The Court of Appeal overturned this decision. The main issue on appeal was the relevance or otherwise of parental consent for the use of section 20 powers.

Sir Brian Leveson P began by observing that section 20 does not confer on local authorities a power to provide compulsory care; it instead covers circumstances where local authorities voluntarily assume care, in partnership with a child’s parents. Under section 20(7), a local authority can’t foster a child if a parent objects, and if a parent is willing and able to provide accommodation, or to arrange for accommodation. If a local authority wishes to continue providing care in such circumstances, it must turn to its compulsory powers.

Mr and Mrs Williams sought to place reliance on Hedley J’s judgment in Coventry City Council v C [2012] EWHC 2190 (Fam), which suggested that consent was required for the use of section 20, and provided guidance as to how consent might be properly obtained. They complained that this guidance had not been adhered to in their case. Nevertheless, the Court of Appeal made clear that while this guidance set out “good practice”, it did not “in fact, have the force of law.” For legal purposes, the starting point was the legislation itself. In a case where the claim is for a breach of statutory duty under section 20, it is necessary to show that the authority actually breached the terms of the statute.
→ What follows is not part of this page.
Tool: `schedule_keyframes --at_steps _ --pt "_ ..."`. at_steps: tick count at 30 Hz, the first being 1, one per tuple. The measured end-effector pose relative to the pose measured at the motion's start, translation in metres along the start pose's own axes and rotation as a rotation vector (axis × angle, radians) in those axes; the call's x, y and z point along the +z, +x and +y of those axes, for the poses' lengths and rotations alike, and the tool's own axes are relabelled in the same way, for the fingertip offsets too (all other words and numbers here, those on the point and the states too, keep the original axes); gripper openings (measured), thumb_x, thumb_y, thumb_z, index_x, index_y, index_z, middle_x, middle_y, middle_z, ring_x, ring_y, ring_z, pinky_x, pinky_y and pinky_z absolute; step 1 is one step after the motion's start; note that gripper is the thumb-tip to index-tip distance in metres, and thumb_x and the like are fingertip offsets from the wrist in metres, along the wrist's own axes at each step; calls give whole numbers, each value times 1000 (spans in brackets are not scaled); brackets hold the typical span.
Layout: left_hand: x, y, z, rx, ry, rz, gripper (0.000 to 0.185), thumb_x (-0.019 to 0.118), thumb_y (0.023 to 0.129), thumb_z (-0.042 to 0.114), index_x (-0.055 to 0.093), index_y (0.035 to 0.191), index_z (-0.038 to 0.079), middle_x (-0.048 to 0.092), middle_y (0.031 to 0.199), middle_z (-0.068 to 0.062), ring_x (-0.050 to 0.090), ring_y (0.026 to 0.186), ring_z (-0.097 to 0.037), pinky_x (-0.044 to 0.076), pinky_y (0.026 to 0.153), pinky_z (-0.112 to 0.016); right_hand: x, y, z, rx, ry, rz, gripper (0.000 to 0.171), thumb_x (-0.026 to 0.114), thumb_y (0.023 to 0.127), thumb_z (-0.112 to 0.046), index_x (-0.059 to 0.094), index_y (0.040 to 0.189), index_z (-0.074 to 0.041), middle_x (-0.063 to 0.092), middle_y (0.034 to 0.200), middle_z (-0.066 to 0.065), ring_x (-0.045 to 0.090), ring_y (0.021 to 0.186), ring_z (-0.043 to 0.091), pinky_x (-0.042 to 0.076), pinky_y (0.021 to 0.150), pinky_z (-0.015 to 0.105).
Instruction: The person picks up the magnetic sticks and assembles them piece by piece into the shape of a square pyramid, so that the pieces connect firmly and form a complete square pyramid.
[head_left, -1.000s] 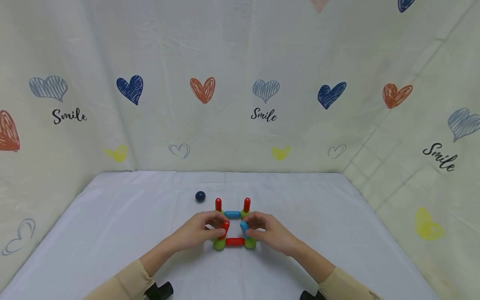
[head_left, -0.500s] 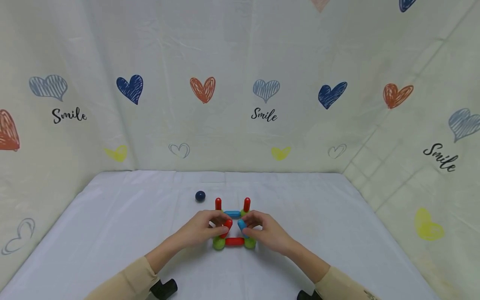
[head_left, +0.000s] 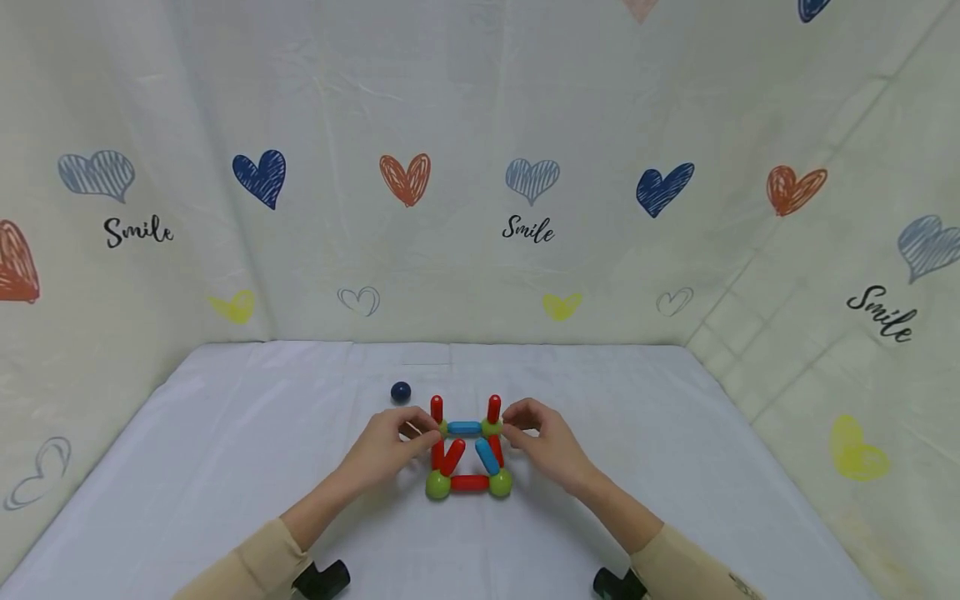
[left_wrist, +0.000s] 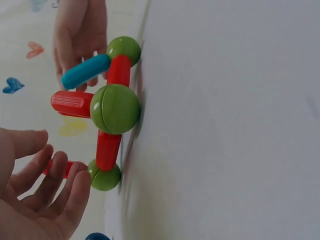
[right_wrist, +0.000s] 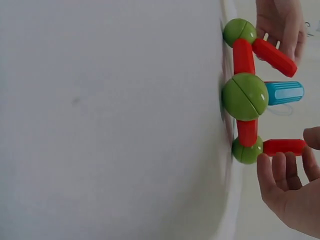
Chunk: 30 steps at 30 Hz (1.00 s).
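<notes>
A frame of magnetic building rods and balls stands on the white cloth. Green balls [head_left: 438,485] form its corners. A red rod [head_left: 470,483] joins the front pair, a blue rod [head_left: 464,428] the back pair. From the front corners, another red rod [head_left: 453,457] and another blue rod [head_left: 487,457] lean inward. Two red rods [head_left: 494,408] stand up at the back. My left hand [head_left: 388,442], fingers loosely bent, is beside the back left ball. My right hand [head_left: 546,443] is at the back right ball [right_wrist: 247,150], thumb and fingers apart, fingertips close to it.
A dark blue ball [head_left: 401,392] lies behind the frame, to the left. The white tablecloth [head_left: 637,417] spreads around it. Behind the table hangs a pale curtain [head_left: 457,100] printed with hearts.
Both hands have let go of the front leaning red and blue rods, which stay tilted inward. The hands have moved outward and back to the rear corners.
</notes>
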<state>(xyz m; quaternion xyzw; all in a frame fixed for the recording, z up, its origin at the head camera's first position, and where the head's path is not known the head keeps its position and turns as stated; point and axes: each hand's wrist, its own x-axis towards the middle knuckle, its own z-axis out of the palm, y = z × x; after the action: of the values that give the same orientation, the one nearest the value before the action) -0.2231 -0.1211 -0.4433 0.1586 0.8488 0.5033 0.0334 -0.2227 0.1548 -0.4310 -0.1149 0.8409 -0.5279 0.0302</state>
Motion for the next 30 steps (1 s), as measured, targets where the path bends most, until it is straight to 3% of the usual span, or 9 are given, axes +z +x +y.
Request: schedule_keyframes --at_steps 4,8,14,19,30 --pt "0 4 -1 -62 -49 145 19 76 95 20 67 111 12 67 102 1 64 97 -22 60 72 -34 1 8 0 60 98 73 29 71 97 -11 62 124 -5 64 119 8 62 111 26 60 84 35" --pt "1 10 -3 -97 -133 210 34 75 96 18 61 125 8 64 118 -4 62 112 -27 60 81 -38 4 15 1 100 191 69 39 70 98 -11 58 134 -4 61 130 11 58 121 29 58 89 40" --pt "4 16 -7 -99 -283 140 42 69 100 15 58 139 7 62 132 -7 57 127 -31 56 94 -47 8 20 3 112 303 42 38 65 100 -6 56 138 -3 61 132 12 57 124 31 55 94 45" --pt "7 18 -8 -95 -388 107 40 65 102 11 59 141 6 62 134 -11 62 122 -33 54 95 -49 11 21 5 109 338 35 34 62 101 -3 58 135 -4 63 129 12 59 120 30 56 94 46" --pt "12 19 -7 -117 -393 120 35 64 102 10 65 137 10 64 131 -10 65 116 -30 56 93 -45 14 22 7 110 342 21 32 63 101 -2 60 132 -5 64 126 11 61 116 29 56 92 47"
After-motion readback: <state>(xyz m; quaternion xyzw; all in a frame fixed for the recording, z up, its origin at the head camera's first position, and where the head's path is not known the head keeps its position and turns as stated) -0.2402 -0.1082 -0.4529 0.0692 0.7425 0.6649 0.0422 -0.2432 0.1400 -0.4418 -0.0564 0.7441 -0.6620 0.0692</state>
Turning then to the legislation, Sir Brian Leveson P noted that there is no express statutory requirement for a local authority to obtain consent from a parent before applying section 20. Instead, its power to provide care is limited under section 20(7) where a parent “objects”. Therefore, a failure to obtain informed consent from the outset is not of itself a statutory breach. Prior cases suggesting otherwise were either non-binding, or specific on their facts.

Further, under section 20(7), the local authority is only barred from providing care to a child on a voluntary basis if the child’s parents object, and are “willing and able” to provide, or arrange for, accommodation. Here, due to the Williams’ bail conditions, they were unable to provide accommodation to their children, despite their willingness to do so. Therefore, the local authority could legally provide care for the children under section 20, even in the face of the parents’ objections.

The Court of Appeal has therefore made clear that while good practice might require consent from parents before accommodation of their children under section 20, a failure to obtain such consent does not give rise to an actionable wrong and cannot found a claim for judicial review.

Jonathan Auburn

Tags: , , ,

Comments are closed.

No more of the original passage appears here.